• [Activity]:
From the line that contains "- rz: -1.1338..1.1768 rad" through the line that contains "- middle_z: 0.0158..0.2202", output every line of the listing below exactly and leave out all the rest.

• [Input data]:
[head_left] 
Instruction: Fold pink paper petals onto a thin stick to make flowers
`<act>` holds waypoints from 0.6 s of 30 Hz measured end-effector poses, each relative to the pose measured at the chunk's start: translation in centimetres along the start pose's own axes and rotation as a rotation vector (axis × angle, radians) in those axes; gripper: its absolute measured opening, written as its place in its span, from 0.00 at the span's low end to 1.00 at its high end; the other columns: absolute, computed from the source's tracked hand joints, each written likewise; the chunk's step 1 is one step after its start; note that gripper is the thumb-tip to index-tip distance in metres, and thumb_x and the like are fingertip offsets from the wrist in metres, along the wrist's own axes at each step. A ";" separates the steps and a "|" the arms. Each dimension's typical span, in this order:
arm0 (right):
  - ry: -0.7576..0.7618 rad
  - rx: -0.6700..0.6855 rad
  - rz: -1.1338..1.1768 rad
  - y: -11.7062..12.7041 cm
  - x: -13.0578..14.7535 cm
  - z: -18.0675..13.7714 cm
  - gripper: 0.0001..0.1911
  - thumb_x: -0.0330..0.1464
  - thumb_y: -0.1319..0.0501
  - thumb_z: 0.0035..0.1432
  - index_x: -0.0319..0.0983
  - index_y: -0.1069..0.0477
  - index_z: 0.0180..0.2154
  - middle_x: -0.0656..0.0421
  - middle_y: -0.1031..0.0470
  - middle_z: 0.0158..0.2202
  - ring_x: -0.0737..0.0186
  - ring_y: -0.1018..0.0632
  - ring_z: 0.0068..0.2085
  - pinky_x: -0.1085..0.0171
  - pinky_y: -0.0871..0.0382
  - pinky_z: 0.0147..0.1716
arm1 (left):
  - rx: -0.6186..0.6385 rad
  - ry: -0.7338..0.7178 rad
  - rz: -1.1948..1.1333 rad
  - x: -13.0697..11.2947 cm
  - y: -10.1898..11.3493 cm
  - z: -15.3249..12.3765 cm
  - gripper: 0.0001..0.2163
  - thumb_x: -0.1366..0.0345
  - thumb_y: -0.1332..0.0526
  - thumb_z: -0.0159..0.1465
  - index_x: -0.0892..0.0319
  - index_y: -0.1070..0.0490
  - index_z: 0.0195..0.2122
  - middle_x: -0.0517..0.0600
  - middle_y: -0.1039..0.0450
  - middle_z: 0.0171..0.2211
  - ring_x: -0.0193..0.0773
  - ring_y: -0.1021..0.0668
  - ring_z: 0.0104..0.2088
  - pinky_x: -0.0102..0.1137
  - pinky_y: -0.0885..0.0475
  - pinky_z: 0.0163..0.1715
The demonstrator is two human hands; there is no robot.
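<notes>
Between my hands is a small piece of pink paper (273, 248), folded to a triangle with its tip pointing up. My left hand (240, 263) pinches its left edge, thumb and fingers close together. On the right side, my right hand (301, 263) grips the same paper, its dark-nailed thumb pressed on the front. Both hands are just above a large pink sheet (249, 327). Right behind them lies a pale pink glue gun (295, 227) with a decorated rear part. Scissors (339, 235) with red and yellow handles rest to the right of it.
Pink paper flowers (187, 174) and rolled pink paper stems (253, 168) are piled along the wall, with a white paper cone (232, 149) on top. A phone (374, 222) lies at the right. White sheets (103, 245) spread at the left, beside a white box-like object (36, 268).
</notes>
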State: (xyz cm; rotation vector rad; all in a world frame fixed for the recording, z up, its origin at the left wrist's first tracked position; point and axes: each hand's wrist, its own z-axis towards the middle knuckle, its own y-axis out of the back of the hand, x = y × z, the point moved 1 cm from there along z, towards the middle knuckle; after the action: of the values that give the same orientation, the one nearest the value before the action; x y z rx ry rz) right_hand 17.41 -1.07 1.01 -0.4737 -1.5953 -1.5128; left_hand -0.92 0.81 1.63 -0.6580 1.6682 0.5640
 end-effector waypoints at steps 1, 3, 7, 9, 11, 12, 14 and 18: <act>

• [Completed exercise]:
  - rz: -1.1338..1.1768 rad
  - y: -11.7062..12.7041 cm
  - x: -13.0578..14.7535 cm
  - z: -18.0675..13.7714 cm
  - gripper: 0.0001..0.1911
  - thumb_x: -0.0330..0.1464
  - thumb_y: -0.1319..0.0501
  - thumb_z: 0.0035..0.1432
  - index_x: -0.0319..0.0983
  - index_y: -0.1069..0.0477
  - index_z: 0.0180..0.2154
  - middle_x: -0.0656..0.0421
  - middle_y: -0.1031..0.0470
  - middle_z: 0.0158..0.2202

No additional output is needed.